Developer practices for traditional and agile Java development are well understood and documented. But dynamic languages—Groovy, Ruby, and others—change the ground rules. Many of the common practices, refactoring techniques, and design patterns we have been taught either no longer apply or should be applied differently and some new techniques also come into play. In this talk, techniques for agile development with dynamic languages are discussed. How should we apply design patterns? How should we better apply refactoring techniques? What new aspects do we need to think about?
This talk looks at using Groovy for multi-threaded, concurrent and grid computing. The talk covers everything from using processes, multiple threads, the concurrency libraries ear-marked for Java 7, functional programming/actors and grid computing frameworks with Groovy. Briefly covered is also testing multi-threaded programs.
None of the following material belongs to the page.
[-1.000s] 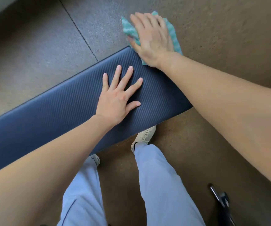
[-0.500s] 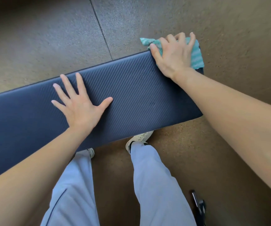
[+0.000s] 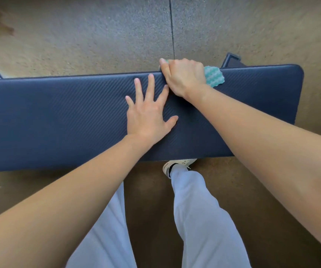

Groovy is an open source dynamic language which runs on the JVM. Its goal is to bring lightweight, agile, and dynamic programming to the Java world. It encompasses powerful features from Ruby, Python, PERL and Smalltalk in an expressive and intuitive syntax while keeping the view and perspective of a Java programmer. Its seamless integration with Java makes it a perfect solution for enhancing your current Java projects with dynamic behavior. This tutorial takes you through all of the basics of programming with Groovy then examines common programming tasks like file processing, XML procesing, SQL processing. Finally, it touches upon some of the fun stuff like builders, closures, metaprogramming and more. Where appropriate Apache technologies will be used when illustrating Groovy examples.
Groovy provides excellent facilities for parsing and creating XML. As well as providing syntactic sugar on top of traditional Java-based parsing approaches (e.g. SAX, DOM, StAX), it has its own XmlParser and XmlSlurper libraries which support XPath-like expressions at the object level (akin to LINQ in the .Net world). It also integrates nicely with XPath, XQuery, XSLT as well as with popular XML libraries. Groovy's markup builders provide an elegant and efficient way to create and modify XML. All these features can work with Apache Xerces or with native XML support on 1.4 through to 1.7 JVMs. In addition to its base XML capabilities, Groovy modules exist for doing XML-RPC, REST and SOAP Web Services including RSS, ATOM and other popular XML dialects. Groovy-WS is based on Apache CXF and provides a simple and elegant way to create Web Services without the need for worrying about stubs.